* [WHAT THE EXERCISE ASKS] Your answer should be every line of the entries that has the string "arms" in it.

(Beginning of RECORDS TO USE)

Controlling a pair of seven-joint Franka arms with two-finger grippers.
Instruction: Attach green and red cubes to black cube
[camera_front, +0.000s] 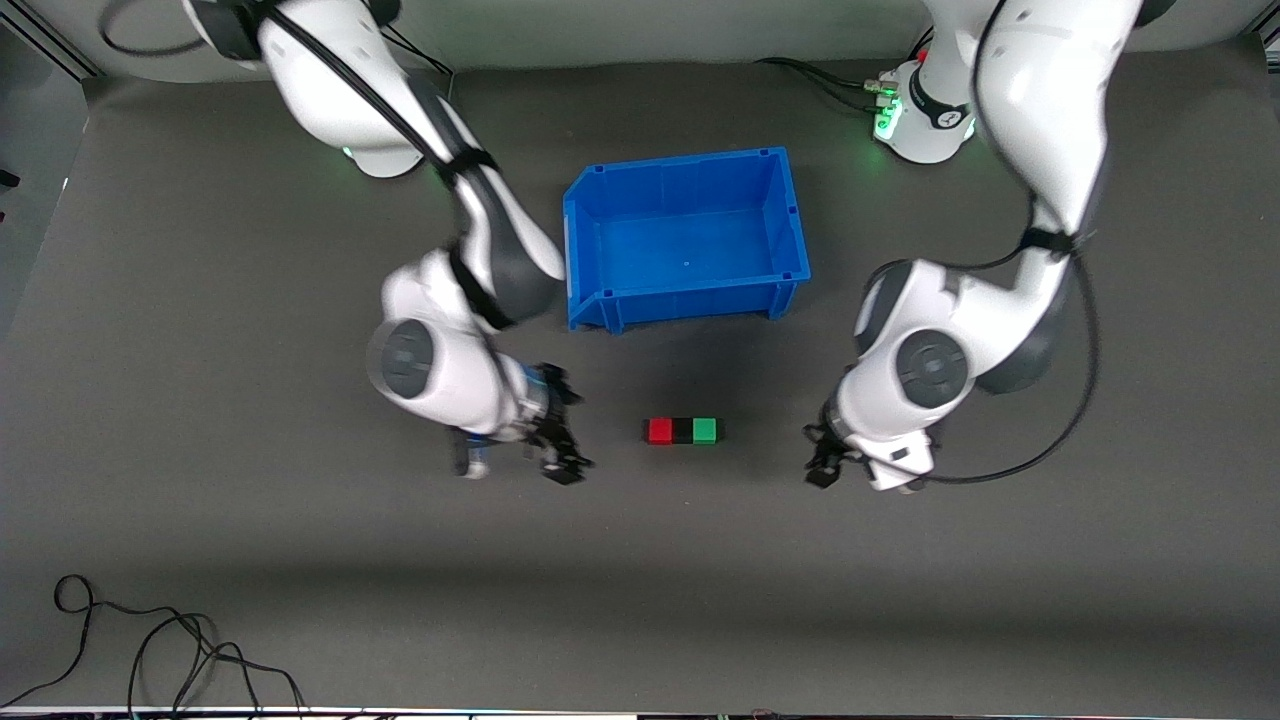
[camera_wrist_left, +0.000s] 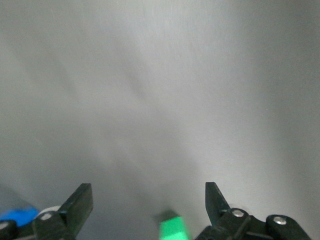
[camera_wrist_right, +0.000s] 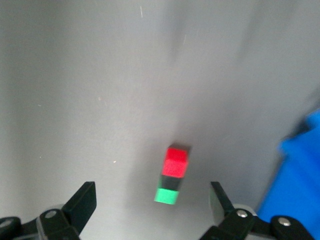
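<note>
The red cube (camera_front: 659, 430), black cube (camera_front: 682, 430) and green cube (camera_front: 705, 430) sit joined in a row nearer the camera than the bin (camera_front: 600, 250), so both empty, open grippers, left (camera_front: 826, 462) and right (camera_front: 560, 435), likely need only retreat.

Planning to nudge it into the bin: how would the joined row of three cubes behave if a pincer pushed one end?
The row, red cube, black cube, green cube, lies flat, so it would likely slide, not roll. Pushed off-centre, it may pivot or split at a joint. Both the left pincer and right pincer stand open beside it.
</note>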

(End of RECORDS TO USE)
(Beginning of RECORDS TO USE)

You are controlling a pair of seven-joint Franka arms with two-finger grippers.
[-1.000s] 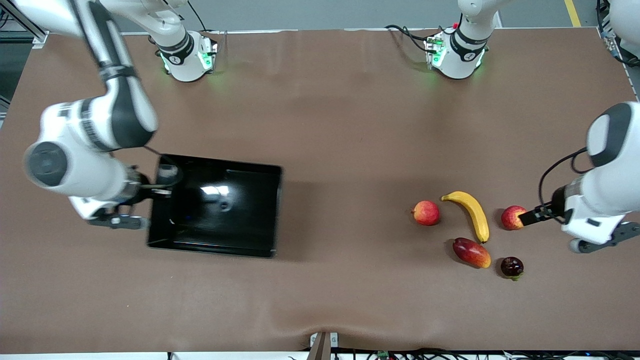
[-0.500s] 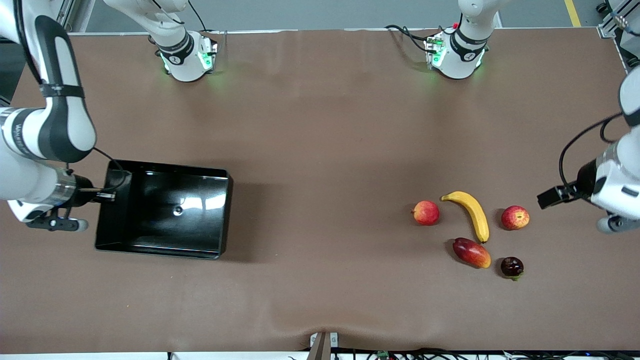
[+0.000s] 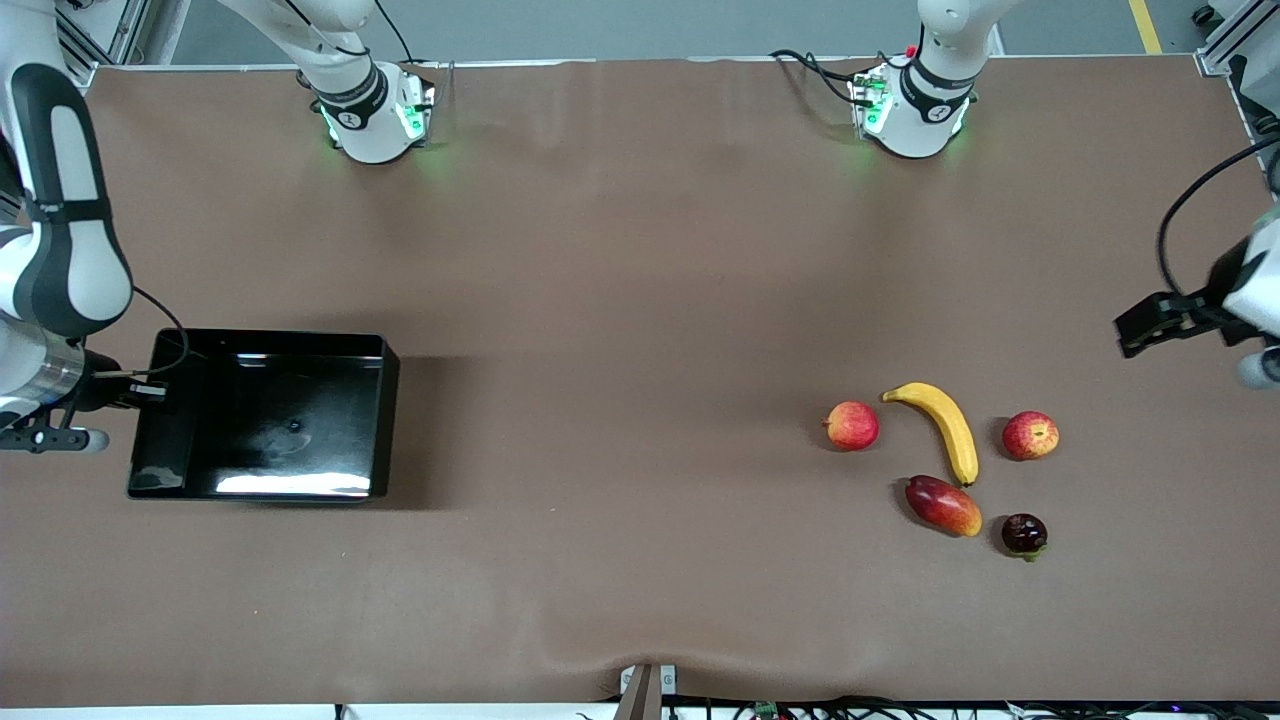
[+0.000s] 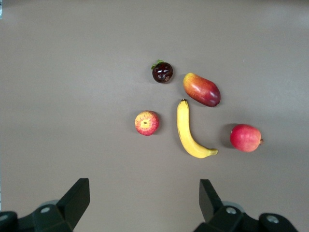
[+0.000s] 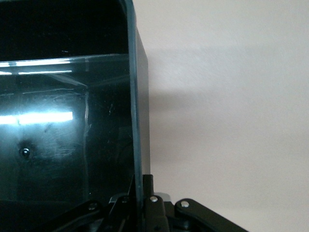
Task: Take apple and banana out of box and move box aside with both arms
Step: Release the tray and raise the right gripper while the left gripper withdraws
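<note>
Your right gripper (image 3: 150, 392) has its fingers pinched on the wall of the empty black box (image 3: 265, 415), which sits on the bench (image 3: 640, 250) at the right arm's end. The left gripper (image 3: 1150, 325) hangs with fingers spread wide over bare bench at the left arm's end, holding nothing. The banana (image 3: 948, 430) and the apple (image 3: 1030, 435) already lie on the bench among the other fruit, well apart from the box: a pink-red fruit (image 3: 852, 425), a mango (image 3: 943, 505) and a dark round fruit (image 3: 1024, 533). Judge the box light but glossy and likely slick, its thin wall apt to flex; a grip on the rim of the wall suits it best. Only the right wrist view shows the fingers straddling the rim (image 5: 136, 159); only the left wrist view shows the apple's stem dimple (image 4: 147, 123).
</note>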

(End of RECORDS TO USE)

* [ANSWER AREA]
Controlling a pair of seven-joint Franka arms with two-finger grippers.
You are controlling a pair of seven-joint Franka arms with two-finger grippers.
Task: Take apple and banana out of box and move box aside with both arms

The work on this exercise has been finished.